Culver Corporation sold $3,000,000, 7%, 5-year bonds on January 1, 2022. The bonds were dated January 1, 2022, and pay interest on January 1. Culver Corporation uses the straight-line method to amortize bond premium or discount.

Prepare all the necessary journal entries to record the issuance of the bonds and bond interest expense for 2022, assuming that the bonds sold at 104. (Credit account titles are automatically indented when amount is entered. Do not indent manually.)
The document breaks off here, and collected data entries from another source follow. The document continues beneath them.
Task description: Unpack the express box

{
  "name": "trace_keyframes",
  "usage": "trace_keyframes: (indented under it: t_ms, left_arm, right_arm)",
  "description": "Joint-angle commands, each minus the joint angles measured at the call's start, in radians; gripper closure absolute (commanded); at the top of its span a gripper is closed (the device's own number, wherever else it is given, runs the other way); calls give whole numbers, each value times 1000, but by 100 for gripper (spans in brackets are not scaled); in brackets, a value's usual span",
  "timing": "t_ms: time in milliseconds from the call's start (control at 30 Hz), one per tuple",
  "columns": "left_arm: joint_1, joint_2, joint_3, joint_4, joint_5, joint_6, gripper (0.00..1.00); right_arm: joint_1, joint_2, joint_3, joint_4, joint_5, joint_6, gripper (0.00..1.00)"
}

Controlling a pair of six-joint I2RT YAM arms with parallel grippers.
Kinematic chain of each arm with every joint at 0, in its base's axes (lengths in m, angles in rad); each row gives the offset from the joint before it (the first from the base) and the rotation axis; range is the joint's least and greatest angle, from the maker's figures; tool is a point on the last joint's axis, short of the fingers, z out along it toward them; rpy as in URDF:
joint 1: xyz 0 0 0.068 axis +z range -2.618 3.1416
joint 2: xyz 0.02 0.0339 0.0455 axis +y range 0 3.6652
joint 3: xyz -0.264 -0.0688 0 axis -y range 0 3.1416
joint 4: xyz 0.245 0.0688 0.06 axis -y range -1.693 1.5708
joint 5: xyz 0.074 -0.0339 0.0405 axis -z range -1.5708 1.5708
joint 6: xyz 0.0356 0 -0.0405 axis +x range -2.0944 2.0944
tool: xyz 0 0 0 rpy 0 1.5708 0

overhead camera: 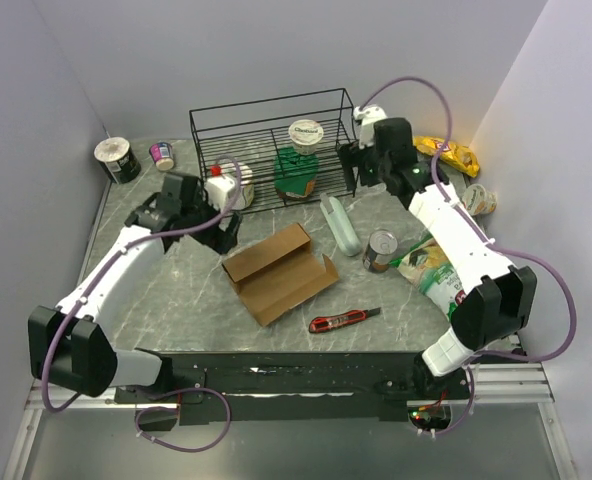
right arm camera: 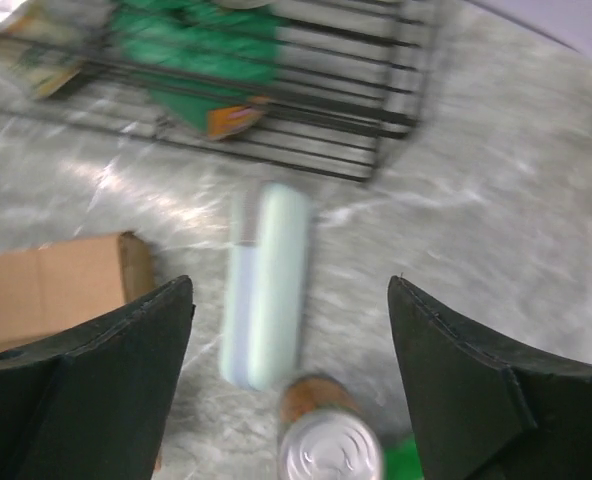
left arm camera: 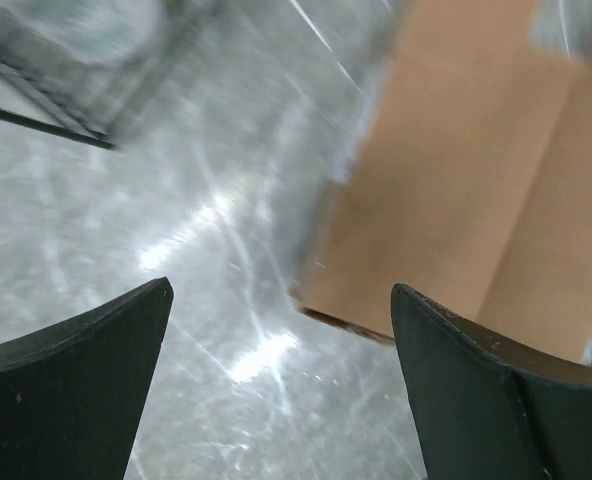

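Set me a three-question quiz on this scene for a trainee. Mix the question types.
1. True or false: the express box lies open, with its plain brown inside showing.
2. The left gripper is:
A) open and empty
B) shut on the box
C) shut on a can
3. Which red tool lies on the table beside the box?

Key: 1 true. 2 A. 3 the utility knife.
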Motion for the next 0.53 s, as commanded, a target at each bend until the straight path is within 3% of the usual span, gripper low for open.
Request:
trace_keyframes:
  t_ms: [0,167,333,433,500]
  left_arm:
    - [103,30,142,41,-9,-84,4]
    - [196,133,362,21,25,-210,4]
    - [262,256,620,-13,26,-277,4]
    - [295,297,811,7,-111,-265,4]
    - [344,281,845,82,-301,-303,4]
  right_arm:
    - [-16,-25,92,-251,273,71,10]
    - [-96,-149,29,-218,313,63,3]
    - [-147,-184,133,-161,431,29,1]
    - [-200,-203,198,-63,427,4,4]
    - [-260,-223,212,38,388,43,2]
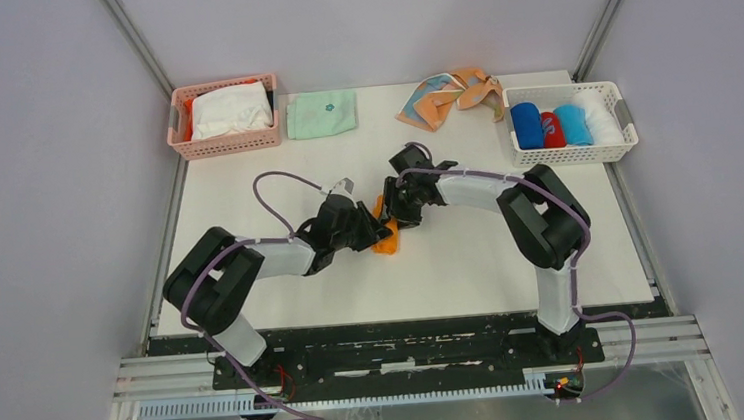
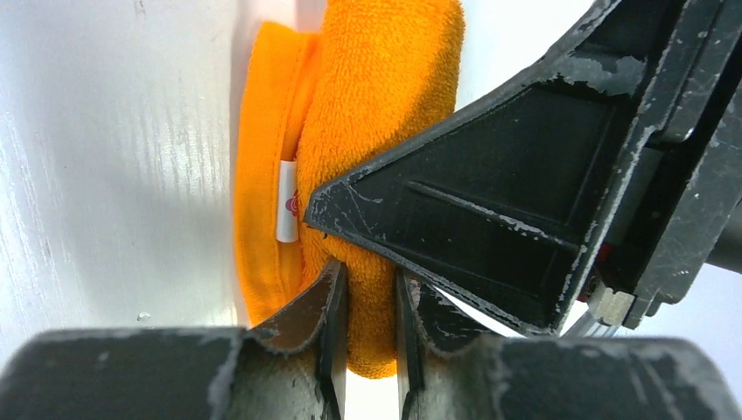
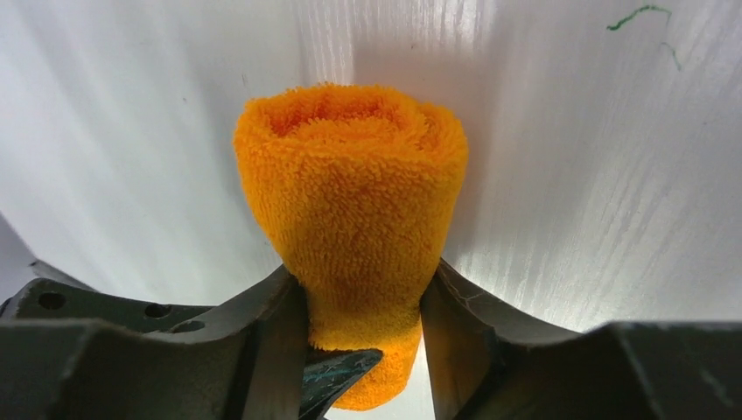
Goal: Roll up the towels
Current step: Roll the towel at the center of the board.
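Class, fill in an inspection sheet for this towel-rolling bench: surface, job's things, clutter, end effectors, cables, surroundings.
Surface: white table, no spills seen.
Job's things: orange towel rolled, mid-table; peach towel crumpled at the far edge; blue towel rolled in the white basket.
Clutter: green cloth, folded; pink basket holding a white cloth; three other rolls in the white basket.
End effectors: left end effector and right end effector both closed on the orange towel.
Cables: purple cables looped along the arms.
Surroundings: grey walls; metal rail at the near edge.
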Motion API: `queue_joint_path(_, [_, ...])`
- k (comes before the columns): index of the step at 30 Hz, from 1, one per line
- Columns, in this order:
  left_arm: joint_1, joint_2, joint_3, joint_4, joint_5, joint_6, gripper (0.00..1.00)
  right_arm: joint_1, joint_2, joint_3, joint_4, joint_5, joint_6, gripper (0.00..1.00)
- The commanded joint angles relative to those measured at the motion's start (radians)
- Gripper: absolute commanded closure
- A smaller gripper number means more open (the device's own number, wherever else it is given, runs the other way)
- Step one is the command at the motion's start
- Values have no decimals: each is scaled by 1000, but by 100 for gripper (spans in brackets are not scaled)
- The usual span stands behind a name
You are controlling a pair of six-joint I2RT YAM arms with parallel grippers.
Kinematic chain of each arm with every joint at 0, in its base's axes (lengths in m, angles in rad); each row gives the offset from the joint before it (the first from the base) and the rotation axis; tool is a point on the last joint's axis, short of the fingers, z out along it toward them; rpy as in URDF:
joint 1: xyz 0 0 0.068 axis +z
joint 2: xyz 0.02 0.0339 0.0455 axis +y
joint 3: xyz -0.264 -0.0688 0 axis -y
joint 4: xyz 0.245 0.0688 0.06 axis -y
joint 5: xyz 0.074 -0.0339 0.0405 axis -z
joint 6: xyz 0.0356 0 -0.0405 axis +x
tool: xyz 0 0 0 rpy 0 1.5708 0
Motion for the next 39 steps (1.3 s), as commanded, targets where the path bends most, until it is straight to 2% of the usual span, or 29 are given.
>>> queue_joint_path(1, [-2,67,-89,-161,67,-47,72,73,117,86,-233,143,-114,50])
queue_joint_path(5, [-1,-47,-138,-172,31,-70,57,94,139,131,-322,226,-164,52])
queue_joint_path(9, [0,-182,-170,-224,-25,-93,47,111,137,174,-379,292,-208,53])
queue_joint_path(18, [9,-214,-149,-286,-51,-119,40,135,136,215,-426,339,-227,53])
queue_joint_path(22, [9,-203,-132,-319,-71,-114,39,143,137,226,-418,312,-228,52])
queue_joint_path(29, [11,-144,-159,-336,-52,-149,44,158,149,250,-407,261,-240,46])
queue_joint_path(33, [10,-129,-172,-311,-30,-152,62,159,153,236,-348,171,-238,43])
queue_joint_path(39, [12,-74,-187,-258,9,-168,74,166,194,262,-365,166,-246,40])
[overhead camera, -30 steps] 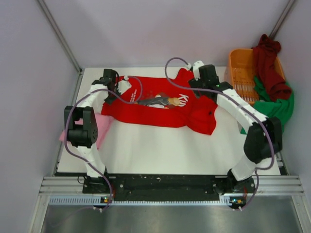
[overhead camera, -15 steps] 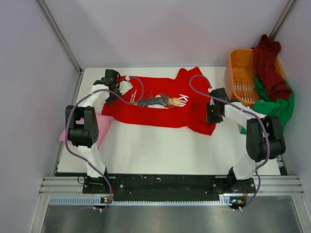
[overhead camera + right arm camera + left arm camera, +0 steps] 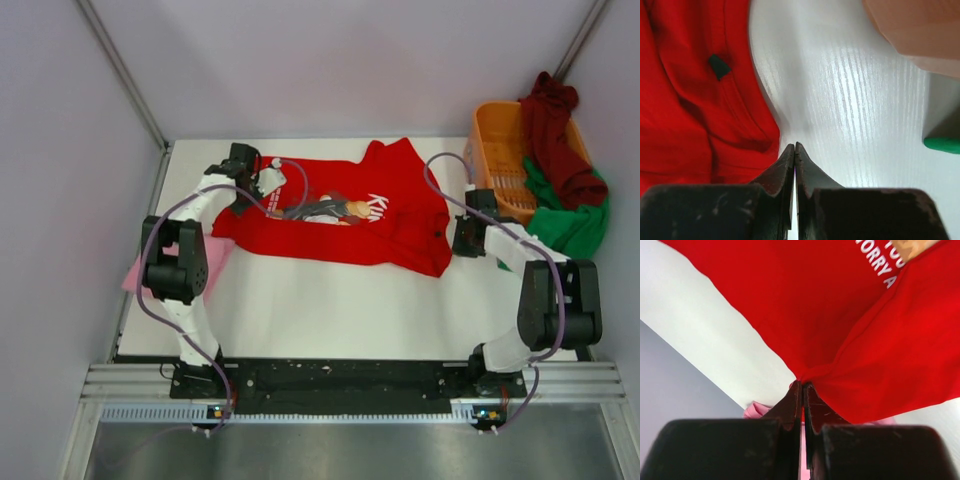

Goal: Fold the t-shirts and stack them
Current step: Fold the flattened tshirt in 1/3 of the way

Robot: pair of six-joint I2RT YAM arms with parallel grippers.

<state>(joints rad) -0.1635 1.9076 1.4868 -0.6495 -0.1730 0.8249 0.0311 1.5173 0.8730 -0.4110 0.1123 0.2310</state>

Prepare journal entries to record the issuance of the bonds and bond interest expense for 2022, assuming that the bonds sold at 98. (Credit account titles are automatically indented when amount is entered. Do not indent manually.)

(1) Show the balance sheet presentation for the bond issue at December 31, 2022, using the 104 selling price.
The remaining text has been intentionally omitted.